In an interview on French radio, he said it was necessary to change the treaty “to prevent one member state from straying and creating problems for all the others.” Asked if that meant getting rid of national vetoes, he added: “To do this, one even needs to be able to impose decisions.” Some of the ideas being discussed in Germany include the establishment of a European monetary fund, budget rules that are enforceable in the European court of justice and a transfer of elements of budget sovereignty from national capitals to Brussels.
A Dutch proposal for a European commissioner for the euro – a sort of European finance minister – with powers to impose automatic penalties on countries that break strict budget discipline has also been embraced in Berlin.
Another idea that certainly would be on the table in any treaty-change negotiations – the introduction of jointly guaranteed eurobonds to help finance eurozone nation borrowing – is only backed in Germany by the SPD and Greens. That could embarrass Ms Merkel.
Last week Guido Westerwelle, German foreign minister and former leader of the liberal Free Democrats in the Berlin coalition, suggested a timetable for treaty change: establishment of a drafting convention in 2012, with a deadline of 2013 to complete its work.
European integration will be the main theme on the agenda of the CDU at its party conference in Leipzig in November. Already, outlines of the main resolution are emerging.

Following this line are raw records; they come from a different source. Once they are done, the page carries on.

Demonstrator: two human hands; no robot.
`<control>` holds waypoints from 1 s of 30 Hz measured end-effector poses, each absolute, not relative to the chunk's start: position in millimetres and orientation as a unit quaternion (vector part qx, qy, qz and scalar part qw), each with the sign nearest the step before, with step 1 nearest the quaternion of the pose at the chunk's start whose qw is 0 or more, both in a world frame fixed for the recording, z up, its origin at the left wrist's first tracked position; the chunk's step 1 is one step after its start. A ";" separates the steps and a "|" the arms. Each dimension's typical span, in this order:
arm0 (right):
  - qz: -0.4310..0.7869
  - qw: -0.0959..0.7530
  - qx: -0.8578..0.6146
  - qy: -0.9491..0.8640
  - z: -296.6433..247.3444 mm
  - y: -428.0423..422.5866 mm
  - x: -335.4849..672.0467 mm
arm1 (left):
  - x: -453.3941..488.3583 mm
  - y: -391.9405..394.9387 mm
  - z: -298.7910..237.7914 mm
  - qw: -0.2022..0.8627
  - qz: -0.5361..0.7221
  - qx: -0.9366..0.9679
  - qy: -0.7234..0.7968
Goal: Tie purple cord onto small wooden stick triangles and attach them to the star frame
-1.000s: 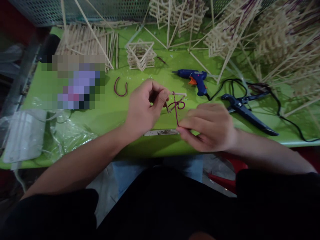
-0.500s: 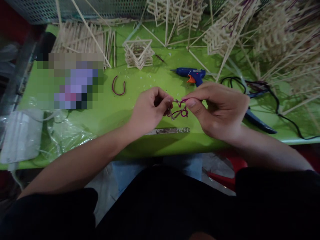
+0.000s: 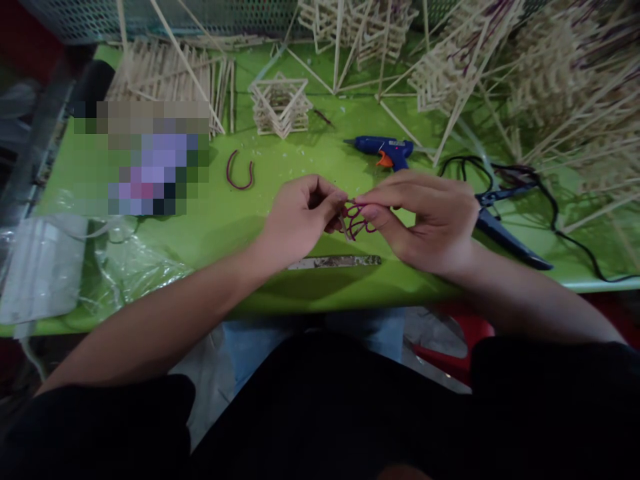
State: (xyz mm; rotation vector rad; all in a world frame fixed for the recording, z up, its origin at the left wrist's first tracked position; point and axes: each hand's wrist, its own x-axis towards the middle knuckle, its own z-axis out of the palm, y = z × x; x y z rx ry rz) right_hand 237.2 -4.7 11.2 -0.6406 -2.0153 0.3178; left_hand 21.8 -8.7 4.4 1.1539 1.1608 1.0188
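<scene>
I have the left hand [image 3: 307, 217] pinching a thin stick [image 3: 345, 227], thumb and finger pressed together. The right hand [image 3: 425, 220] pinches too, its fingertips nearly closed, seemingly on the purple string [image 3: 355, 228] looping between both hands. The blue glue gun [image 3: 383, 147] lies on the green table [image 3: 295, 163], just past them.

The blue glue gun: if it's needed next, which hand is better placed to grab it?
Probably the right hand, close beside the blue glue gun; the left hand sits farther away. The right seems to pinch purple cord, though.
</scene>
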 end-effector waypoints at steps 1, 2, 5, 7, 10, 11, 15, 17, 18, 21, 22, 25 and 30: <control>0.117 0.463 -0.260 -0.839 9.8 -3.0 238.7 | 21.1 -7.9 2.9 0.575 0.443 0.485 0.488; 0.098 0.442 -0.261 -0.853 8.2 -1.5 240.2 | 20.3 -7.0 1.8 0.579 0.448 0.480 0.484; 0.009 0.377 -0.286 -0.881 4.0 0.2 242.8 | 18.2 -4.9 1.1 0.582 0.455 0.468 0.485; -0.026 0.355 -0.308 -0.882 3.6 -2.0 242.5 | 17.8 -4.3 2.5 0.582 0.452 0.461 0.495; 0.019 0.409 -0.320 -0.854 7.5 -6.4 240.9 | 17.8 -5.0 5.0 0.586 0.450 0.451 0.501; 0.051 0.444 -0.321 -0.835 8.8 -6.4 240.6 | 17.6 -5.4 5.4 0.588 0.451 0.450 0.498; 0.222 0.571 -0.359 -0.704 4.5 9.5 241.4 | 13.1 -5.7 4.4 0.598 0.478 0.447 0.463; 0.351 0.570 -0.373 -0.643 -3.9 23.1 242.7 | 9.6 -4.8 3.6 0.597 0.495 0.442 0.451; 0.423 0.540 -0.378 -0.622 -8.5 28.9 243.4 | 8.2 -4.1 3.5 0.597 0.500 0.439 0.449; 0.470 0.487 -0.392 -0.624 -17.5 34.8 245.0 | 6.2 -2.5 4.3 0.596 0.508 0.429 0.451; 0.412 0.505 -0.380 -0.657 -18.2 32.7 245.6 | 6.3 -2.2 5.1 0.596 0.508 0.426 0.453; 0.158 0.527 -0.272 -0.789 -13.7 18.6 247.6 | 8.0 -2.6 8.2 0.605 0.501 0.415 0.459; -0.012 0.373 -0.294 -0.880 -3.8 -2.5 245.8 | 10.5 -5.7 11.0 0.613 0.484 0.412 0.468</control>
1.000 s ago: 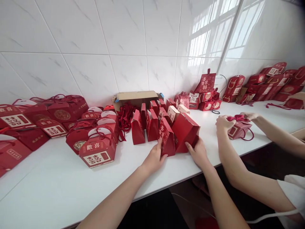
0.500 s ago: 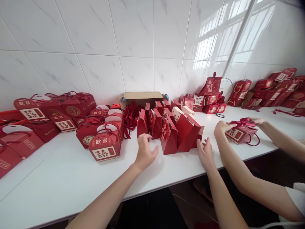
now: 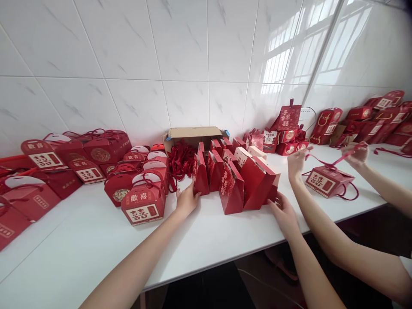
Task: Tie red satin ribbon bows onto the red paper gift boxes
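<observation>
Several red folded paper gift boxes (image 3: 232,189) stand upright in a close cluster in front of me, pale inner edges showing on some. My left hand (image 3: 186,201) lies against the lower left side of the leftmost box (image 3: 201,174), fingers stretched out, some hidden by its edge. At the cluster's other end, my right hand (image 3: 285,212) has its fingers apart, with fingertips at the lower side of the right-hand box (image 3: 273,189). Just left of my left hand sits a finished red gift box (image 3: 143,206) with a cord handle and white label.
Behind the cluster is a cardboard box (image 3: 196,132) with red ribbons (image 3: 182,159). More red boxes (image 3: 99,150) fill the left side. At right, a co-worker's hands (image 3: 296,163) stretch a ribbon (image 3: 334,162) above a red box (image 3: 330,182). Other boxes (image 3: 380,118) are piled far right.
My left hand has moved from in front of the cluster to its left side, and the leftmost box has shifted slightly right. My right hand now touches the right end. The co-worker has pulled the bow loose.
</observation>
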Tool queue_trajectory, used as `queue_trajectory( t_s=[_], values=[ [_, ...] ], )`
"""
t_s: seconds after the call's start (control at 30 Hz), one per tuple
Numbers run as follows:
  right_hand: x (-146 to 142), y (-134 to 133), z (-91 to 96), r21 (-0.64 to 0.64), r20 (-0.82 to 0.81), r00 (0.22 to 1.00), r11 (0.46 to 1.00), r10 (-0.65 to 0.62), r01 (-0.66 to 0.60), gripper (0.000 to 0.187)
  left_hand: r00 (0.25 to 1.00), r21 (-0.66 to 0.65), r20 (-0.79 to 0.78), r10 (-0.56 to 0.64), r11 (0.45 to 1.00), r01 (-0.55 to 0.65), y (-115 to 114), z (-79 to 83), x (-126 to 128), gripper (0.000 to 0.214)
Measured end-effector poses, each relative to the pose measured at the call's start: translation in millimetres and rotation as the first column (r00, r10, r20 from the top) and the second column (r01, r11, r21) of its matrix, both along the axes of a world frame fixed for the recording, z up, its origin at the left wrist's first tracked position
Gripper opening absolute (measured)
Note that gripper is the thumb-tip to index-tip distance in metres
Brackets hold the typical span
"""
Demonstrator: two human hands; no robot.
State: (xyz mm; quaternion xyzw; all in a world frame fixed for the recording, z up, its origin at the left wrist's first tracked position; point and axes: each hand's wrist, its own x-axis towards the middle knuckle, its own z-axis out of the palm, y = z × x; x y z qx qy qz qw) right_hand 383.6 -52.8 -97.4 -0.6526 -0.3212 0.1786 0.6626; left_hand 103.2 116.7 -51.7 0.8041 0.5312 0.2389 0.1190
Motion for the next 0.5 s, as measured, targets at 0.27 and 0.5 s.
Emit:
queue_trajectory(
  t_s=[0.27, 0.5],
  values=[
    [-1.7, 0.1, -1.1, -0.096, 0.113, 0.993, 0.995, -0.028, 0.039, 0.063, 0.998, -0.008, -0.013, -0.068, 0.998, 0.068, -1.3, 3.9, -4.5, 0.040],
    [1.9, 0.9, -4.7, -0.091, 0.127, 0.992, 0.996, -0.009, 0.020, 0.061, 0.991, 0.016, -0.025, -0.133, 0.991, 0.133, -0.8, 0.1, 2.0, 0.044]
  ],
)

It may be more pro-European than the chancellor would like.
The draft resolution commits Germany to strengthening the “community method” and avoiding “intergovernmental” deals.
Most of the eurozone rescue plans so far agreed have been intergovernmental deals. So are Franco-German plans for more “economic government”.
German business is pro-European. The BDI called for a new treaty in September, with a radical document including the idea of a European fiscal fund, amalgamating the EFSF and ESM, with tough conditions for borrowers, and voting rights reflecting financial contributions. It would be “politically independent”.
To German eyes, the next step forward in the EU – or at least in the eurozone – must fill in the gaps left by the Maastricht treaty that created a monetary union without a fiscal union. Germany’s partners may not like it, but if Germany is going to remain the main financial guarantor of the euro, treaty change may be unavoidable.